Waivers are a National Hockey League (NHL) labour management procedure that requires an NHL team, under specific circumstances, to make a professional ice hockey player's contract and rights available for all other NHL teams to claim. They usually arise when a team wants to send a player down to its American Hockey League (AHL) affiliate, or terminate a player's contract early, which can only happen after that player has been offered to all NHL teams and every team "waives" the right to claim the player.

A player being offered through this procedure is typically referred to as being "placed on waivers". If no team makes a claim within the waiver period, the player is said to have "cleared waivers". Waivers are similar to the designated for assignment process in Major League Baseball.

==Minor league assignment procedure==
In the NHL, each player signs what is, or is a variation of, a standard NHL player's contract.

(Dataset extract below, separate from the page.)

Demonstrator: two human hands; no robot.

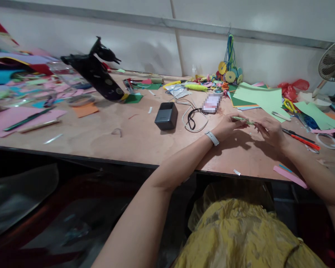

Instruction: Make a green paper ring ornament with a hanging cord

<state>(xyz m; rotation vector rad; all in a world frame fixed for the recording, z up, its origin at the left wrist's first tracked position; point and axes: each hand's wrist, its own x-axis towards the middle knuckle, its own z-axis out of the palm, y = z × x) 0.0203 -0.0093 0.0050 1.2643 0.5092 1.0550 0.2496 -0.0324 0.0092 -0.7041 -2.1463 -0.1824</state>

The contract specifies that the team has exclusive rights to the player playing in the NHL. Once an NHL player has played in a certain number of games or a set number of seasons has passed since the signing of his first NHL contract (see here), that player must be offered to all of the other NHL teams before he can be assigned to a minor league affiliate. In the 2005 Collective Bargaining Agreement (CBA) assignment waivers applies only to loans from an NHL club to its American Hockey League (AHL) affiliate.

After a player has been designated for assignment, the other 31 NHL teams can put in a claim or waive their claim for that player. The claims process starts at noon Mountain Time and ends 24 hours later. If only one team makes a claim for the player, then he will be transferred to the claiming team. If more than one team makes a claim, then the player will be transferred to the team having the lowest percentage of possible points in league standings at the time of the request for waivers. When a waiver claim has been secured, the claiming team must pay a transfer fee to the original club, though this fee is not counted against the salary cap. If waivers are requested outside the playing season, or before November 1, then the player shall be transferred to the team with the lowest points in the preceding season. If no team places a claim, the player can be sent to a minor league affiliate. During the 2020–21 season, a player that cleared waivers could be assigned to his team's taxi squad, which was intended to allow a team to have enough players to play in the event of COVID-19 issues.

When a player clears waivers and is sent down and then is called up again, he does not have to clear waivers to be sent down again unless he has played ten games or has been "up" for 30 days.

==Re-entry waivers==
The 2005 NHL-NHLPA collective bargaining agreement (CBA) introduced "re-entry waivers". With limited exceptions, any player who was subject to waivers before assignment to the minors must clear re-entry waivers before being called back up if said player is on a one-way contract or a two-way contract with an AHL salary in excess of $105,000. Exceptions are players who have played in over 320 professional games (180 for goaltenders) and have not spent more than 80 games on an NHL roster in the past two seasons or 40 games during the previous season. The procedure to make a claim on re-entry waivers is the same; however, teams who claim players on re-entry waivers are only responsible for half the salary and cap hit, while the original team is responsible for the other half, unless the claimed player is later assigned to the AHL again before his contract has expired, in which case the salary and cap hit comes off the books of both teams.

Re-entry waivers were eliminated by the CBA ratified in January 2013.

==Return waivers==
Players who play ice hockey outside North America during a regular season and who are not on loan from or whose playing rights are not already owned by an NHL club (that is, the player is not already on a team's 90-player reserve list such as a qualified restricted free agent or a draft pick) must also be placed on waivers if they are signed to play in the NHL midseason. If the player is picked up by another NHL club on waivers, the player must be placed on waivers again before a further trade or loan can take place.

==Unconditional waivers==
A third type of waivers, "unconditional waivers", applies when a player is to be given an unconditional release from his contract, either by buyout or for the purpose of contract termination.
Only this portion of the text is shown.